Looking through maps, I noticed that we had not yet explored the Copper Globe area of the San Rafael Swell. That looked like an excellent ATV trip so Saturday morning, David and I headed there.
Just before hitting the San Rafael Swell, we stopped at a Rest Stop where years earlier, we had located a small class D natural arch now called Rest Stop Arch.This was near the head of Muligan Wash.
A little further down the road, we parked just south of the I-70 freeway in an ATV unload area. We then headed east and then south down the Golden Globe and Link Flats road. The road crosses Devils Canyon and quickly becomes a rocky jeep trail. I could have driven it in my Ford Explorer Sport but it would have been a very slow ride as I negotiated over the rock obstacles. However, on ATVs the ride was much faster and more enjoyable.
Along the road, we were passed by much quicker dirt bikers. (ATV’s may be faster than jeeps, but we are turtles compared to motocross dirt bike.)
Also along the way, we passed a small herd of wild horses. From the many tracks in the area, this seems to be a popular area for wild horses. I even noticed one set of horse tracks that showed that they had horse shoes. Either someone had turned their horse loose or a horse had gone rogue and joined a wild herd.
The biggest problem with riding ATVs in an area with wild horses is their tendency to “mark” their territory (usually in the middle of a trail) with horse droppings that grow taller and taller over the years. After a while, this becomes a formidable trail “obstacle”. (Insert joke here.)
We stopped at “Shepherds End” to examine a marble monument that documented the killing of a sheepherder back in the sheep vs. cattle war era of the 1900’s. Then we drove a short distance down the road to the Copper Globe.
The Copper Globe refers to an old copper mine on the side of a sandstone dome. The Copper Globe Mine has long since been abandoned but there are still miner’s shacks and open mine shafts which makes the area interesting to visit. Here we caught up with the dirt bikers who turned out to be a bunch of 25 to 30 year-olds from the Salt Lake and Ogden area.
We wandered around the mine area for a while and I even found a couple of Indian petroglyphs on the nearby cliff. I wonder if Indians utilized the ground level copper deposits somehow.
We also drove around to the south side of the sandstone dome where we found more miner shacks and a single shaft that is now surrounded by a chain link fence to keep people out and to keep idiots from falling in.
Back on the main road, we continued south to Link Flats at the edge of Reds Canyon. Here we drove the side roads that took us out to wonderful lookout points overlooking Reds Canyon and fantastic vistas of the area. Here we could look far to the south where we imagined Seger Hole and the vistas we enjoyed on a previous ATV trip. This was just a different view of the same areas of the interior San Rafael Swell.
One of the roads took us through a cut in the cliffs and out on a ledge overlooking Reds Canyon. We could then ride a road along the ledge until the ledge ran out at a sheer cliff.

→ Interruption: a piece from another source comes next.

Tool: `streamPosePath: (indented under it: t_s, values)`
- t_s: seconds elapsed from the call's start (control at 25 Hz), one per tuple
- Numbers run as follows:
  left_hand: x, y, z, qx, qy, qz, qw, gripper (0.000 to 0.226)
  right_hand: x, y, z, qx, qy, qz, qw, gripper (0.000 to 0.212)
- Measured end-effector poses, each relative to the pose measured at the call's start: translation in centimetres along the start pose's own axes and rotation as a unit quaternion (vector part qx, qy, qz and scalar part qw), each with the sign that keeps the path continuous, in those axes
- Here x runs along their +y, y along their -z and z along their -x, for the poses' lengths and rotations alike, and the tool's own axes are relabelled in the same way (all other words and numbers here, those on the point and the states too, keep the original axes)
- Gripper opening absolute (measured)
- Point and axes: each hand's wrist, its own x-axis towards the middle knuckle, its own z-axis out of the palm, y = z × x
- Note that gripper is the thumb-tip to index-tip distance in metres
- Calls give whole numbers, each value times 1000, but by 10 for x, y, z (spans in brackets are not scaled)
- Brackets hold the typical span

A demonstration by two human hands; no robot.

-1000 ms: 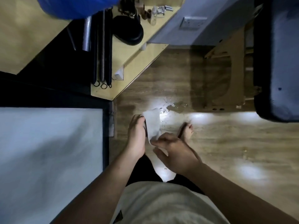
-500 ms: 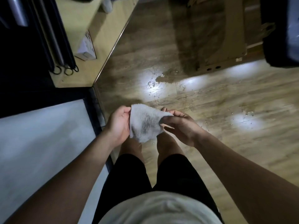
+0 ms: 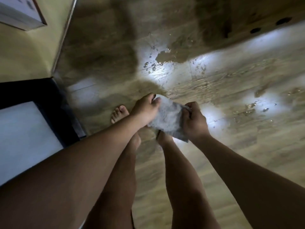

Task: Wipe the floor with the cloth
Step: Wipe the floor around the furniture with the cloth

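Both hands grip one pale grey, fuzzy cloth (image 3: 166,119) between them. The left hand (image 3: 145,106) has its fingers curled over the cloth's left edge, and the right hand (image 3: 194,121) is closed around its upper right corner. The cloth is stretched from one hand to the other, and its lower corner hangs down beside the right wrist. It is held up in the air above the person's bare feet, not touching the brown wood-look plank floor (image 3: 231,154).

At the left is a big white panel in a dark frame (image 3: 24,129), with a pale yellow board (image 3: 29,52) beyond it. Ahead of the hands a brownish puddle (image 3: 171,55) lies on the floor, well apart from the cloth, with small shiny droplets (image 3: 151,65) just beside it. More droplets are scattered on the planks to the right of the right hand. The bare left foot (image 3: 119,113) stands on the floor just left of the left hand.
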Motion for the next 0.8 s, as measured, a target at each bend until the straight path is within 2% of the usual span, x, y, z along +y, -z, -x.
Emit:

As we parked the ATVs so we could walk over to the edge, I noticed that there was a bag under a nearby cedar tree. It turned out to be a RMI food pack that someone had stashed. The plastic was weathered but still viable. I’m guessing that it had been there for at least a year. I don’t know how anyone would end up there needing emergency food though. Interesting.
Once we had explored most of the side trails, we ended up taking the trail west down Cat Canyon. This was mostly a drive down the dry sand and shale creek bed. By then, the shadows were growing long (I hate these short fall days!) so we turned around when the road left the canyon floor and joined a nice Emery County road heading west. It was obvious that this road was much better than the one we had come in on. This was definitely a better access road into Link Flats.
On the way back, we stopped at an area on the north slope that included a number of Ponderosa Pine trees, which seemed out of place for the area. There we found an old collapsed metal dam that they had built to hold back rain runoff water, to use to water cattle. It had collapsed many years earlier but we were surprised to see how heavy the metal was. I would have been quite an effort to build this way out in this remote area.
It took about 45 minutes to hurry back to the vehicle and we got there just as the sun was setting. Total ATV mileage for the day: 36.6 miles.
On the way back home, we took the Emery cutoff road which we had never driven before. It was a slower road but it cut off a number of miles. We need to go back that way in the daylight to get a better look.
Before we arrived in Castledale, we found that we had a flat tire on the Explorer. We limbed into Castledale and parked next to a Maverick station so we could use their air compressor. The tire leaked badly when pumped up so we used the Maverick lights to change the tire.
After a stop in Price for dinner and another in Spanish Fork Canyon for a nap, we got home about midnight.
Another excellent day exploring another corner of Utah!